Nancy Cheak-Zamora concurs with the idea based on the research she conducted as assistant professor in the School of Health Professions. After interviewing individuals with autism between the ages of 16 and 25, it was quickly apparent that for many, financial independence and adulthood went hand in hand; according to Cheak-Zamora, the majority “of the participants saw a definite association between adulthood and handling money.”
Clark Peters, co-author of the study with Cheak-Zamora and an associate professor at the MU School of Social Work, agrees with his collaborator, suggesting that “despite the importance of financial autonomy and the increased independence that comes from understanding money, financial management and decision-making often are seen as outside the purview of professionals working with young people with autism.” If educational institutions were to implement financial management programs early on and even tailor them in accordance with the personal needs of those on the autism spectrum, “financial literacy in both schools and independent living programs could increase autonomy and quality of life for people with autism.”
It’s also recommended by both Peters and Cheak-Zamora that parents and caregivers lend a hand to the effort by doing their part to provide necessary skills and encouragement in the development process.
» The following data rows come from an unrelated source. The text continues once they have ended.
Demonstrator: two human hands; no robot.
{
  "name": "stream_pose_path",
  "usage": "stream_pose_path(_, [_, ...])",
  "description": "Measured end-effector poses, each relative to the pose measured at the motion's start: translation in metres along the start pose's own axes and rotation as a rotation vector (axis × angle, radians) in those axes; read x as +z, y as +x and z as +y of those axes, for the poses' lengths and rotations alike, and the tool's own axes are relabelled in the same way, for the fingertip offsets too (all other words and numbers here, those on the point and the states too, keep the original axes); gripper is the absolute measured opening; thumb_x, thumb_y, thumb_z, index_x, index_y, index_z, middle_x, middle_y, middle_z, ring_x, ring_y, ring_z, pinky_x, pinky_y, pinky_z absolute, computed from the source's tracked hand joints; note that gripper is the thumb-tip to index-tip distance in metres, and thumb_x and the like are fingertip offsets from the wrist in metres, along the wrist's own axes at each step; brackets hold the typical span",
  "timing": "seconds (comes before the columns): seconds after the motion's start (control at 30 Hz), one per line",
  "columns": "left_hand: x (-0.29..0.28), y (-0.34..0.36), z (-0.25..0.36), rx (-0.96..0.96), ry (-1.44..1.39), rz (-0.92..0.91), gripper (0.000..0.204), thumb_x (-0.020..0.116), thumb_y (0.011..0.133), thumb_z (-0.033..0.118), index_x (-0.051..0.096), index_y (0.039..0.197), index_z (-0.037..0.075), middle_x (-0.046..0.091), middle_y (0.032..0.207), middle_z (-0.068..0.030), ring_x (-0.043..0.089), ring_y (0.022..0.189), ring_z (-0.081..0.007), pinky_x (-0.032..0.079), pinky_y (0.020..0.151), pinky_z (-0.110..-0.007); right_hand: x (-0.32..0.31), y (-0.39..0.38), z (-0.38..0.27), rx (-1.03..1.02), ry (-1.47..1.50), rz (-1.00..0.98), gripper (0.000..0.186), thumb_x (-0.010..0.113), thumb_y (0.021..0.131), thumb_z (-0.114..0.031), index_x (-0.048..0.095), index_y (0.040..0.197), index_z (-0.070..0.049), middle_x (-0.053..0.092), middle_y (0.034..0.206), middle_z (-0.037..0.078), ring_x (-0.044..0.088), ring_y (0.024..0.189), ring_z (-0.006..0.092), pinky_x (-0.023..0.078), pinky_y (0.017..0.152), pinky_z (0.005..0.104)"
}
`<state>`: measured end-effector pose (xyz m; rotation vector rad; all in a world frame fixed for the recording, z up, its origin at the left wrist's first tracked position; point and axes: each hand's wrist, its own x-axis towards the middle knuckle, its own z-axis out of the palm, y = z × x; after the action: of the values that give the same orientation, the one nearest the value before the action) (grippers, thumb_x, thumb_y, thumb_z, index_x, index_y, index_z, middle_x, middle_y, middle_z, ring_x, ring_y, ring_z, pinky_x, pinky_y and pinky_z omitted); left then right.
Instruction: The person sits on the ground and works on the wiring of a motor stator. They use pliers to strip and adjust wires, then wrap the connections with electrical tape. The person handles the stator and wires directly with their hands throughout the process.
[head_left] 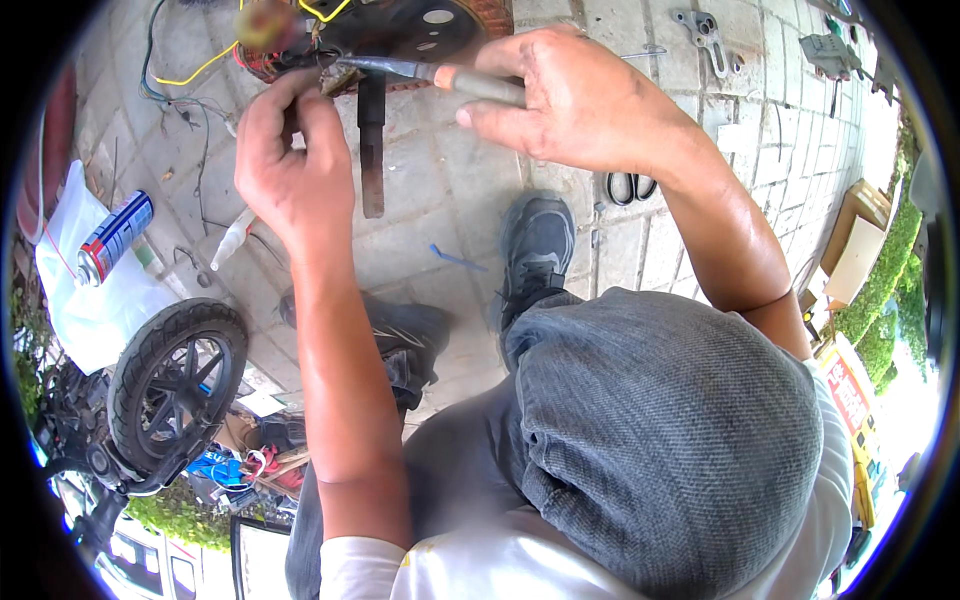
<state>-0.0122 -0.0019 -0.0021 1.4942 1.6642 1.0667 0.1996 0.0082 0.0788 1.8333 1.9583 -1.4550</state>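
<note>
My right hand (575, 95) grips a slim pointed tool (487, 87) by its grey, orange-banded handle. The tool's metal shaft points left and ends close to the fingertips of my left hand. Thumb and fingers of my left hand (295, 165) are pinched together at the edge of a dark round disc (405, 28), whose rim looks wound with copper. What they pinch is too small to make out. A thick metal shaft (371, 150) sticks out below the disc, between my hands. Yellow wire (200, 68) and thin dark leads run off to its left.
Black-handled scissors (630, 188) and a metal bracket (708, 42) lie right on the paving. At left are a white-tipped bottle (232, 240), a spray can (116, 237) on a plastic bag (75, 320), and a small wheel (180, 385). My bent knee (660, 440) rises in front.
</note>
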Motion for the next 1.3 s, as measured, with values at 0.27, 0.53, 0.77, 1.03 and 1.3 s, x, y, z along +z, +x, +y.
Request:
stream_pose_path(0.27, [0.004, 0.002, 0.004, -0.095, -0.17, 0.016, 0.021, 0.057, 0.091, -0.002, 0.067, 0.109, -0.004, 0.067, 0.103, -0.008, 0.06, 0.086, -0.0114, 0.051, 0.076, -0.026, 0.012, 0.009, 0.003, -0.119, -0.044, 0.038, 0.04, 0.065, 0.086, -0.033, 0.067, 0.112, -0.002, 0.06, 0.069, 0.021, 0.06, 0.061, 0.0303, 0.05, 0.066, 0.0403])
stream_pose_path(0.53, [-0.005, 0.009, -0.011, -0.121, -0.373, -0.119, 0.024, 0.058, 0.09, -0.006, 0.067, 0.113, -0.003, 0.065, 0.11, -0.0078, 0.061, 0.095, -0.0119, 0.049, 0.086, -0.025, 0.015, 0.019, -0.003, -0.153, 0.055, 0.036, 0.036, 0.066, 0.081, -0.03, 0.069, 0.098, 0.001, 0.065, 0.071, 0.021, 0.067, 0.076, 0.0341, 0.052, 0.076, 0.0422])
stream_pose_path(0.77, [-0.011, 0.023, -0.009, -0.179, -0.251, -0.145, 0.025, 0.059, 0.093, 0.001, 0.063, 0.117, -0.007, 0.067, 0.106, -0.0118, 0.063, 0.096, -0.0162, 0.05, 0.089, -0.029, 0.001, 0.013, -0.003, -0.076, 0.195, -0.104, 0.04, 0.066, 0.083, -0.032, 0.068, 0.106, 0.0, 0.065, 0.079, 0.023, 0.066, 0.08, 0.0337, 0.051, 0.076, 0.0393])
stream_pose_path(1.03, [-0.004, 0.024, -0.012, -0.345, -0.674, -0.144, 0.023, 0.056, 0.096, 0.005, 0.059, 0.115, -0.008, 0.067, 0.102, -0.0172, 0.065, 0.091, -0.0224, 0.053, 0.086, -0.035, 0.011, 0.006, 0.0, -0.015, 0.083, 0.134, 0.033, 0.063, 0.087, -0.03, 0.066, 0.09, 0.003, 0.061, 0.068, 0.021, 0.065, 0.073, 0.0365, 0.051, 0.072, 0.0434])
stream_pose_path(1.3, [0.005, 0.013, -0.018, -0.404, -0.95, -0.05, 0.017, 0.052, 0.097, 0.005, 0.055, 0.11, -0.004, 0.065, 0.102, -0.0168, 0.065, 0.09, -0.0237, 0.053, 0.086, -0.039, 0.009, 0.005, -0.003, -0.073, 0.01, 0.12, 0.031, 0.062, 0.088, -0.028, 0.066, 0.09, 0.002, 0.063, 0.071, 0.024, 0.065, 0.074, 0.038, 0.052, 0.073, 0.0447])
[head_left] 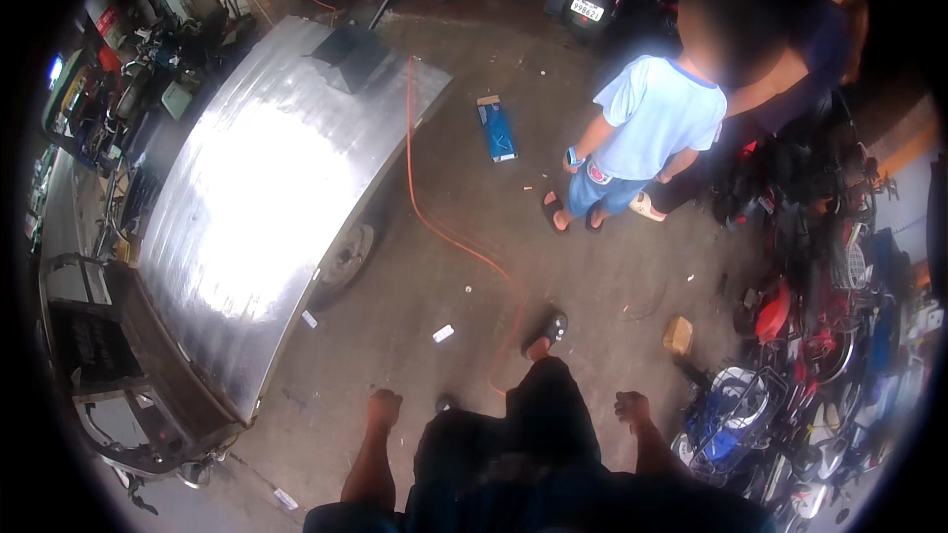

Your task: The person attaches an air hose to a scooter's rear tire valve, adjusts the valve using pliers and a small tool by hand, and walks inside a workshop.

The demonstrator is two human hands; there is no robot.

Such skills can include helping children with autism pay for items at a store and helping them set up bank accounts, which in turn would increase the overall confidence needed to understand and proactively engage in financial matters.
Through guidance, patience, and understanding, children and young adults with autism can be made fully capable, independent, productive adults. And by learning financial literacy, they can be sure to enter adulthood with all the confidence and empowerment necessary to succeed.